O Tribunal de Justiça do Amazonas (TJAM) decidiu, por unanimidade na última terça-feira (14), aplicar aposentadoria compulsória ao juiz Celso Souza de Paula. A medida foi tomada após constatação de violação à Lei Orgânica da Magistratura e ao Código de Ética da Magistratura, encerrando o processo administrativo disciplinar (PAD) contra o magistrado, que já estava sob investigação do Conselho Nacional de Justiça (CNJ) por suspeitas de favorecimento irregular a detentos e venda de decisões judiciais.

O magistrado esteve diretamente envolvido no chamado “Caso Djidja”, cuja sentença foi anulada em setembro de 2025 devido a erros processuais graves. Além disso, Celso Souza de Paula foi responsabilizado por interferir em 14 processos que estavam sob a competência do colega George Hamilton Lins Barroso. Entre as irregularidades, destacou-se a decisão de deferir a impronúncia de um réu após o juiz natural do caso já ter determinado o envio do processo a julgamento, o que configurou violação de competência e prejudicou a credibilidade do Judiciário.

Outro episódio relevante envolveu a restituição de mais de R$ 1 milhão apreendido de um réu com mandado de prisão em aberto. Celso Souza autorizou a devolução do valor poucos dias após o indeferimento anterior do juiz natural, sem nova análise do Ministério Público e em velocidade considerada incomum, contrariando procedimentos legais e decisões anteriores, conforme destacou a desembargadora Carla Reis durante o julgamento.

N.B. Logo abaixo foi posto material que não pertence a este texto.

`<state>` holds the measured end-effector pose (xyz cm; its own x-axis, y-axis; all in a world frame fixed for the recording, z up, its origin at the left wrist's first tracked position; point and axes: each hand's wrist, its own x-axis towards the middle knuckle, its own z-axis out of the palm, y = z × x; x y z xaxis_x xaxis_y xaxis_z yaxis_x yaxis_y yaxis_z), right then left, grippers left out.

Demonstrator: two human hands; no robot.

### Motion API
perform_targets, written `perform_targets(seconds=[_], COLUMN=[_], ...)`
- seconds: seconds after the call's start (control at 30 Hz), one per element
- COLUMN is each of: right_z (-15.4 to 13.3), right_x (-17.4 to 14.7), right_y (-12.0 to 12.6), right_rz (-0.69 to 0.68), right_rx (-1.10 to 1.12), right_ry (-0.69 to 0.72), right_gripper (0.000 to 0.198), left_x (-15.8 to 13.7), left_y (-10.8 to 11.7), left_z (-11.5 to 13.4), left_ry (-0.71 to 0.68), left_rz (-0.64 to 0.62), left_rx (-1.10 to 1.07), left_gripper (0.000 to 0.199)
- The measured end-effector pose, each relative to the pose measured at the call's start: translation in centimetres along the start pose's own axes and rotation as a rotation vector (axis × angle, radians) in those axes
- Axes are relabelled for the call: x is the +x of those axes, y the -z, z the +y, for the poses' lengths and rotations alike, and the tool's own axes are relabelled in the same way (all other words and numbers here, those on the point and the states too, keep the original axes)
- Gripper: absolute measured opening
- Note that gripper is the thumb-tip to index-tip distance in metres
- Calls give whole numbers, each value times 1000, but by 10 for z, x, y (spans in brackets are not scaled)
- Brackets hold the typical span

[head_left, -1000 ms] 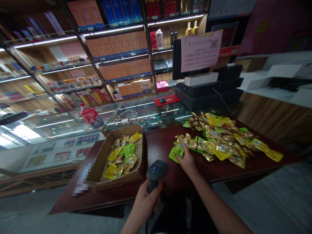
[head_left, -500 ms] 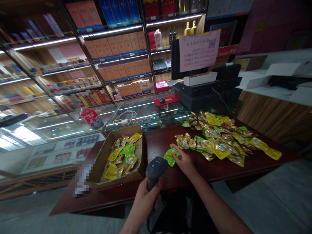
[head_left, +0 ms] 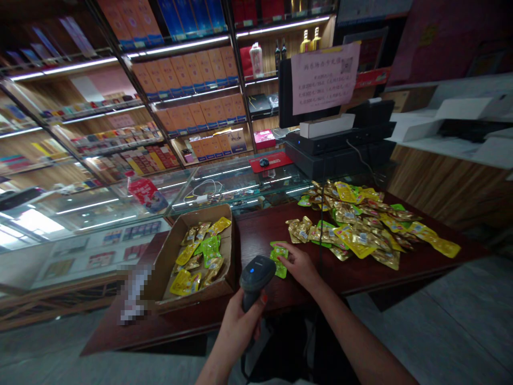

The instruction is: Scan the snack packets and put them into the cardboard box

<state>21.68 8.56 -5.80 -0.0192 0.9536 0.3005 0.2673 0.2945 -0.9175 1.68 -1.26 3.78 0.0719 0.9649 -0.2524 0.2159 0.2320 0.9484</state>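
My left hand (head_left: 241,320) is wrapped round the handle of a dark barcode scanner (head_left: 258,271), a blue light lit on its top. In my right hand (head_left: 301,267) a green snack packet (head_left: 279,259) is pinched by its right edge, just right of the scanner's head. Left of the scanner stands an open cardboard box (head_left: 229,278) with several gold, yellow and green packets (head_left: 210,250) lying in it. To the right, a large pile of similar packets (head_left: 360,224) is heaped on the dark red table (head_left: 256,230).
Behind the table runs a glass counter (head_left: 236,174) with a red bottle (head_left: 146,192), a white cable (head_left: 202,190) and a mouse (head_left: 263,162). A monitor (head_left: 285,96) bearing a paper notice stands at the back right. Shelves of boxed goods (head_left: 186,69) line the wall.
The green packet has turned to stand more lengthwise, with my right hand's fingers now on its right edge. My left hand still holds the scanner in nearly the same place.
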Motion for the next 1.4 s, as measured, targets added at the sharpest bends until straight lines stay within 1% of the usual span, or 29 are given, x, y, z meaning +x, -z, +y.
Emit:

A defesa do magistrado argumentou que a vara em que atuava possuía organização interna que permitia atuação conjunta dos juízes em diferentes fases processuais, e que as 14 decisões questionadas correspondiam a apenas 1% do total de processos analisados por Celso. Mesmo assim, o pleno do TJAM concluiu que suas ações comprometeram a independência e imparcialidade exigidas pela magistratura, determinando a aposentadoria compulsória com proventos proporcionais ao tempo de serviço.

A decisão do TJAM reforça o compromisso do Judiciário do Amazonas com a ética, a transparência e a integridade nas decisões judiciais, destacando a importância de respeitar os procedimentos legais e a competência dos juízes naturais para garantir a confiança da sociedade no sistema de Justiça.